Mistake #1 is, without doubt, using high resolution uncommon at the production period for rendering. So they start the game, then feel it looks a bit shitty (it really is, now when you set it that way), then turn to mods, HD skins, NN-upscaled textures, and other craptastic “enchancements”. If step 0 was wrong, don't try to fix it with further wrong steps. Screen resolution, texture resolution, model complexity, artistic style, etc. should all be in balance. If you want a game that looks good in FullHD, you need to gather a new team that remakes the whole thing from scratch (and that production is going to cost more than the original one).

Mistake #2 is increasing view distance for the sole reason that hardware allows you to do it. Virtual horizon is really important to set scale for the game world. If it's too far, the exciting travel to the unknown place turns into moving to a next stand in theme park, or the wide plane turns into the small crossroad with NPCs standing here and there who don't even need to shout to hear each other.

These changes are as drastic as giving rocket launcher to the player, but everyone is so used to them that they don't realize what is wrong. Some people even make “retro” games assuming this is how games looked like originally.

Ok. we will be sure to consult with you before actualizing any nostalgia or imagined nostalgia to make sure we are getting it just right. Lol.
The gp is calling out augmentations / enhancements. The point is you don't need to add anything or do anything extra. They're not suggesting doing something complex, they're suggesting leaving things be.
I'm the author. I'll add this in a minute, but all those enhancements can be turned off. According to a developer on the Discord I just spoke to, there's a set of options that makes the game very closely resemble vanilla morrowind.
Alternatively, just let people mod their games as they please.

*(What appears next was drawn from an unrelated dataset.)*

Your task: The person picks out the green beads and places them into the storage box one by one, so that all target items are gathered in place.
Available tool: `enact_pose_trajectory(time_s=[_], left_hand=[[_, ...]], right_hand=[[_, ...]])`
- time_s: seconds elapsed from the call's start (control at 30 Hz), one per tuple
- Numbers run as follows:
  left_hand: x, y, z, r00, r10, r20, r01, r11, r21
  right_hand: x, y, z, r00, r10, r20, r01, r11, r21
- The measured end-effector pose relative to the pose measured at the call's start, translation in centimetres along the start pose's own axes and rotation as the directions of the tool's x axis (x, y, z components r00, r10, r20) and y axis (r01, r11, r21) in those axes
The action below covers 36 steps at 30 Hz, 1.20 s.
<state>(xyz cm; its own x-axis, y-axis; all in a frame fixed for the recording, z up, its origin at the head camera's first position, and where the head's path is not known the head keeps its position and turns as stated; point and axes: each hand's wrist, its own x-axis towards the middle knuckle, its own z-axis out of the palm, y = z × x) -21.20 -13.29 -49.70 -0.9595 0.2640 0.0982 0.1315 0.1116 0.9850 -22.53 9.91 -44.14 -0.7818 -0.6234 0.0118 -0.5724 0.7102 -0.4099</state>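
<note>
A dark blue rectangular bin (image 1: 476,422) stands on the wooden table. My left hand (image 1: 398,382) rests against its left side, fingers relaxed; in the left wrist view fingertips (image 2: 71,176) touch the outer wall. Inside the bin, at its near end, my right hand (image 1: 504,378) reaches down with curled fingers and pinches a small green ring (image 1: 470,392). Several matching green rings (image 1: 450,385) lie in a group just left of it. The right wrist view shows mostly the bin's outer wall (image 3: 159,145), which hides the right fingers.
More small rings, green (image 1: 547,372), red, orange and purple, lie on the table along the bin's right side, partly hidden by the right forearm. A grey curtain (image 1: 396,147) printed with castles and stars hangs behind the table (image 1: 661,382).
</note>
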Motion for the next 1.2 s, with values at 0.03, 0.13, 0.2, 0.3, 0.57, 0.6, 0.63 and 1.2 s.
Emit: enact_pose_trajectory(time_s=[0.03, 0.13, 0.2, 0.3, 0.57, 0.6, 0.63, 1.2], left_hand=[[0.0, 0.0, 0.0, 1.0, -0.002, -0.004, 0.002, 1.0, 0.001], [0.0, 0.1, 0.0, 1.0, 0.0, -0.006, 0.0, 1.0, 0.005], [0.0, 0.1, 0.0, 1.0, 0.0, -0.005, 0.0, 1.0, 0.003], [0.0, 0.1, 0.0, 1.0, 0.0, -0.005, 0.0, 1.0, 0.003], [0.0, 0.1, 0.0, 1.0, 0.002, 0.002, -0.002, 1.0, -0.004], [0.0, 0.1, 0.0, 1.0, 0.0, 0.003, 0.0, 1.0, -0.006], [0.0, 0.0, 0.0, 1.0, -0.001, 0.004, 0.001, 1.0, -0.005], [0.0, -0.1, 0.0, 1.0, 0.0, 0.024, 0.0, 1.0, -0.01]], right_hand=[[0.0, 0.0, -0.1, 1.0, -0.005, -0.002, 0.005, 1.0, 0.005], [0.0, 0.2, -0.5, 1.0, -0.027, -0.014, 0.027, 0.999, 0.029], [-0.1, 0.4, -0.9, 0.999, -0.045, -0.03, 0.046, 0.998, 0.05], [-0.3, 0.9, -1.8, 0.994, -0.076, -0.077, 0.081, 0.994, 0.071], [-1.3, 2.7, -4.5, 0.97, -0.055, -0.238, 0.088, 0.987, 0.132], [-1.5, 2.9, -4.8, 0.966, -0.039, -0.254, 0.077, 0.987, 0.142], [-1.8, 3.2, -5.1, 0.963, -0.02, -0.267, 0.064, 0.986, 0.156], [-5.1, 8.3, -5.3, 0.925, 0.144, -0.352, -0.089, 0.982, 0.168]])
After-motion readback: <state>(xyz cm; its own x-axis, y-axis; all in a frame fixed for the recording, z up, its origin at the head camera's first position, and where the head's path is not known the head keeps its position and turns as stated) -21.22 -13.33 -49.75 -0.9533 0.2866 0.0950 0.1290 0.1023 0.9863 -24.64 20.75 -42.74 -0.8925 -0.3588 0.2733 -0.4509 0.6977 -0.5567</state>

I see your point and you're not wrong, but people have different priorities and playing video games is a hugely subjective experience anyway. Yes, adding a sentence or two about how the game may not look and feel as intended could be a nice idea. But it's not _wrong_ to change it, if that's what you prefer.

I've played Morrowind vanilla and with loads of mods (including graphical improvements) and I honestly liked the modded one better. Just personal preference.

My point was not about mods at all. Using a mod is a conscious decision, both when adding pink ponies, and when fixing a bug that causes you to fix saves or edit scripts manually. My point was about the trap people fall into because software and tools auto-select highest or native resolution, or because they are used to doing that manually in every game's settings screen, or because “bigger equals better”. Here they don't even understand the conscious decision to choose a suitable setting has to be made.

Look at some examples:

https://vintage3d.org/gallery/vt4.php

Rough pixels, rough edges, rough effects, everything is more or less balanced. On the contrary, when you streeeeeeeeetch the same 64×64 texture onto a single polygon covering half of your giant screen, then blend it with pixel-perfect light gradient, it won't ever look good. But a lot of people today call the monstrosity they see on screen in high res a “vanilla look”, and even reason about its visual quality.

Morrowind was made in later era, and was less resolution-dependent, as there was a range of accelerators of varying performance to run on. Still, its user interface makes it clear that playing in resolutions higher than commonly available at the time was not really considered. Many other games simply crash or develop bugs at high resolutions because they weren't even tested with those (or it was simply impossible with contemporary consumer hardware). When people release “fixes” for that, they don't question themselves whether everything that is possible to do should really be done.

Game makers had some top hardware configuration in mind as a performance and quality reference. In simple terms, the beefiest machine in the studio set the gold standard for the look of the game. I would advise against setting game resolution higher than that for '90s and significant part of 2000s games to see the game the way it was meant to be seen (visuals produced in modern shader graphics era are much less dependent on rendering resolution if they aren't constructed in a hacky way).